PROLOOG
Laat op de avond, toen de schaduwen lang waren, zat ik stil en onbeweeglijk naast een van Pauls marmeren beelden. Ik hoorde de beelden fluisteren over het verleden dat ik nooit kon vergeten; sluwe toespelingen op een toekomst die ik trachtte te negeren. Spookachtig flikkerend in het bleke licht van de opgaande maan zweefden de dwaallichtjes van het berouw, die me vertelden dat ik anders had kunnen en moeten handelen. Maar ik ben wat ik altijd geweest ben, iemand die wordt beheerst door zijn instincten. Ik zal schijnbaar nooit veranderen.
Ik vond vandaag een grijze lok in mijn haar, die me eraan herinnerde dat ik binnenkort grootmoeder kon worden, en ik rilde. Wat voor soort grootmoeder zou ik worden? Wat voor soort moeder was ik? In het zachte licht van de schemering wachtte ik tot Chris zou komen en me met zijn eerlijke blauwe ogen zou laten voelen dat ik niet verwelk; ik ben geen papieren bloem maar ik ben echt.

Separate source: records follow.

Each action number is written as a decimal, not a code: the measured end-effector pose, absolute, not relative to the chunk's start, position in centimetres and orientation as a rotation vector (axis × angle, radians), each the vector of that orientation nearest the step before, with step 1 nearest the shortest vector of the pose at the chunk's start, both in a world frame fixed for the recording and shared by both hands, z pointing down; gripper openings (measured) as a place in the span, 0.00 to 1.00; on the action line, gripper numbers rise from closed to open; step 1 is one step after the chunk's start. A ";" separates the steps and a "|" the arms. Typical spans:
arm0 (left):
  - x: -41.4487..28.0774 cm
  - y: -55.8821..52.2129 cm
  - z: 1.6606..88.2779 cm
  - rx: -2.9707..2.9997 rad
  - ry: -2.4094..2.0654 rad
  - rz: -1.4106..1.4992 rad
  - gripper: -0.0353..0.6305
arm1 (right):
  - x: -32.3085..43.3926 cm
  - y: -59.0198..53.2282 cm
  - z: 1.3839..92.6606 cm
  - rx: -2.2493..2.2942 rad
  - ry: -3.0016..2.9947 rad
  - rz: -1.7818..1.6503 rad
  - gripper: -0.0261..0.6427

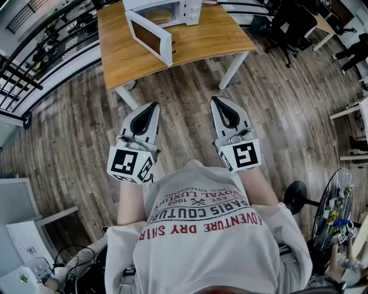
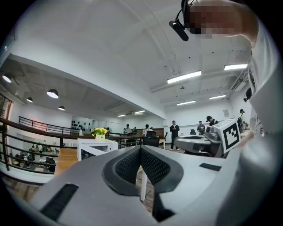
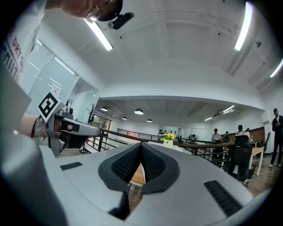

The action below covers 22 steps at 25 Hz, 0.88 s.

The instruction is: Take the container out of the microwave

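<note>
A white microwave [image 1: 172,8] stands at the far edge of a wooden table [image 1: 218,34], its door [image 1: 150,37] swung open toward me. Its cavity looks yellowish; I cannot make out a container inside. Both grippers are held level in front of the person's chest, well short of the table. The left gripper [image 1: 154,105] is shut with nothing between its pads [image 2: 132,165]. Beside it, the right gripper [image 1: 215,99] is also shut and empty. The microwave [image 2: 95,148] shows past the left gripper [image 2: 140,148], and the right gripper [image 3: 141,145] points the same way.
Wood floor lies between me and the table. A black office chair [image 1: 287,23] stands at the table's right, a fan [image 1: 333,207] at my lower right, a black railing [image 1: 34,51] at the left and white furniture [image 1: 23,229] at the lower left. Several people stand far off.
</note>
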<state>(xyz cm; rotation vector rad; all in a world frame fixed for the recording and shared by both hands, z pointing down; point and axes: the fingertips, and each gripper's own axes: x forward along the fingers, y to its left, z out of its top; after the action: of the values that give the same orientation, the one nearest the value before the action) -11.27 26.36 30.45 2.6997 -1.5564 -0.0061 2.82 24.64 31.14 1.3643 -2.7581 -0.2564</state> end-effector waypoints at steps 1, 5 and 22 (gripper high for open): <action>-11.4 26.3 30.4 2.699 -1.557 -0.008 0.07 | 2.7 24.6 31.1 1.365 -2.758 -0.256 0.08; -12.0 26.1 30.5 2.697 -1.557 -0.011 0.07 | 2.1 24.6 31.2 1.363 -2.762 -0.253 0.08; -14.0 24.6 32.8 2.684 -1.484 -0.016 0.07 | 1.3 22.9 32.9 1.472 -2.700 -0.220 0.23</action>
<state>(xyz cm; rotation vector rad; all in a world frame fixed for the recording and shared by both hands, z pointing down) -14.03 24.63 32.84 2.6840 -1.4842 -0.0156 1.32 22.85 32.87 1.4719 -2.7004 -0.2202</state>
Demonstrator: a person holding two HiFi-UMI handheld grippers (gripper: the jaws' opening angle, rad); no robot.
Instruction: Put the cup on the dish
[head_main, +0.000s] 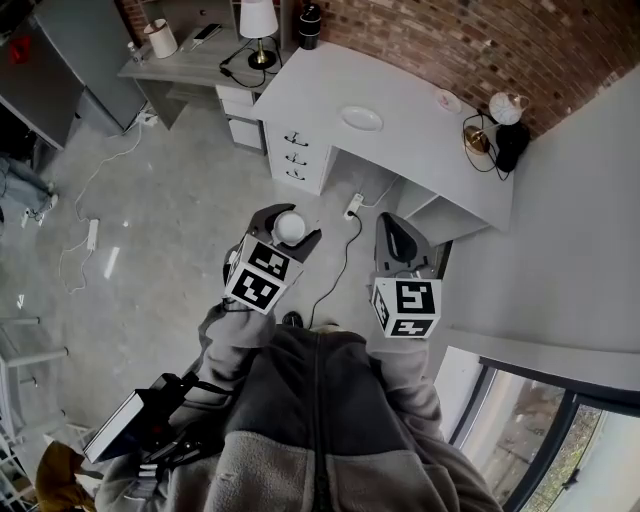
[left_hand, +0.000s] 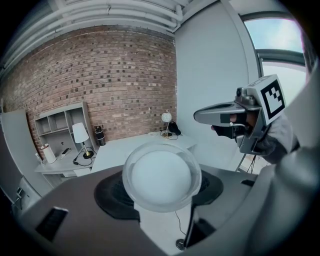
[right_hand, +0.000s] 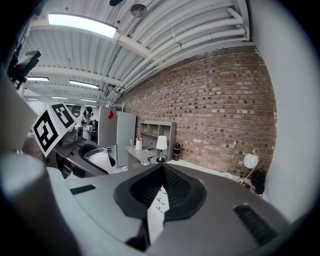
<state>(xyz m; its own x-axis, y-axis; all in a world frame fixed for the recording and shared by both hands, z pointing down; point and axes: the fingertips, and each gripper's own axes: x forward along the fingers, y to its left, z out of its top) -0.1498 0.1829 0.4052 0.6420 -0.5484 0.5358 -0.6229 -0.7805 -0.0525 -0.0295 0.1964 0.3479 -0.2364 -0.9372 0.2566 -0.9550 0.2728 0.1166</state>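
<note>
- Desk (head_main: 420, 130) at 1 o'clock carries dish (head_main: 361, 118), well apart.
- Left gripper (head_main: 289, 232) clamps cup (left_hand: 161, 176); right gripper (head_main: 392, 228) closed, empty.
- Risk, I judge: round cup slips in carry if I jolt.

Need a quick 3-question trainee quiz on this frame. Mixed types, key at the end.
1. True or false: the cup already sits on the dish.
2. Fill in: the right gripper is empty, its jaws ___.
3. What holds the cup? A) left gripper B) right gripper C) nothing, it stands on the floor.
Key: 1 false; 2 shut; 3 A.
</note>
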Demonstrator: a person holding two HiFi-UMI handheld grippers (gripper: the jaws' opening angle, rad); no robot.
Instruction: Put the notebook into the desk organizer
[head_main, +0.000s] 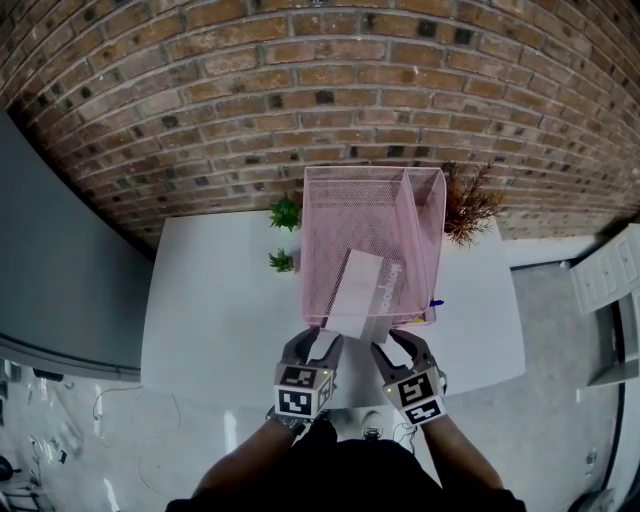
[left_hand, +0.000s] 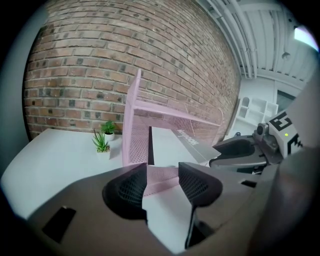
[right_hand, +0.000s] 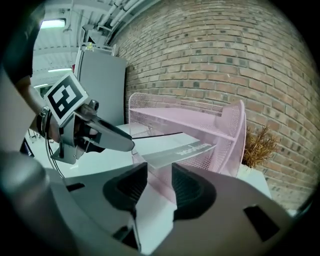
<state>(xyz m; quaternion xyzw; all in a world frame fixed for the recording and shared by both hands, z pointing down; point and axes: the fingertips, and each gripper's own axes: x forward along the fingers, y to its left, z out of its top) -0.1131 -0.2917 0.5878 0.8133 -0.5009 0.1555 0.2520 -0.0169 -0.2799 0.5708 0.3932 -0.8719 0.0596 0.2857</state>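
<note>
Your left gripper (head_main: 318, 343), at 7 o'clock of the notebook (head_main: 362, 288), is released, the notebook leans inside the pink desk organizer (head_main: 422, 210) on the tabletop (head_main: 220, 320), and your right gripper (head_main: 398, 346), at 5 o'clock, is likewise released.

Setting: is reading as an office-type workroom in a loft-style building. A bare brick wall (head_main: 300, 80) is running behind a plain white table (head_main: 220, 310). Desk-dressing is sitting on it: a pink mesh desk organizer (head_main: 370, 220), two small potted plants (head_main: 285, 212) and a dried plant (head_main: 468, 208). Overhead, exposed pipes (left_hand: 250, 35) are running along the ceiling and a strip light (right_hand: 52, 23) is glowing. A grey cabinet (right_hand: 102, 85) and a white shelf unit (left_hand: 255, 107) are standing off to the sides. Loose cables (head_main: 110, 405) are lying on the grey floor (head_main: 545, 420).
</note>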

Hij legde zijn arm om mijn schouder en ik liet mijn hoofd rusten op de plaats waar het thuis hoorde. We wisten beiden dat ons verhaal bijna is afgelopen, en Bart en Jory zullen ons allebei het beste of het slechtste geven van hetgeen nog komen gaat.
Het is nu hun verhaal, het verhaal van Jory en Bart, en zij zullen het vertellen zoals zij het kennen.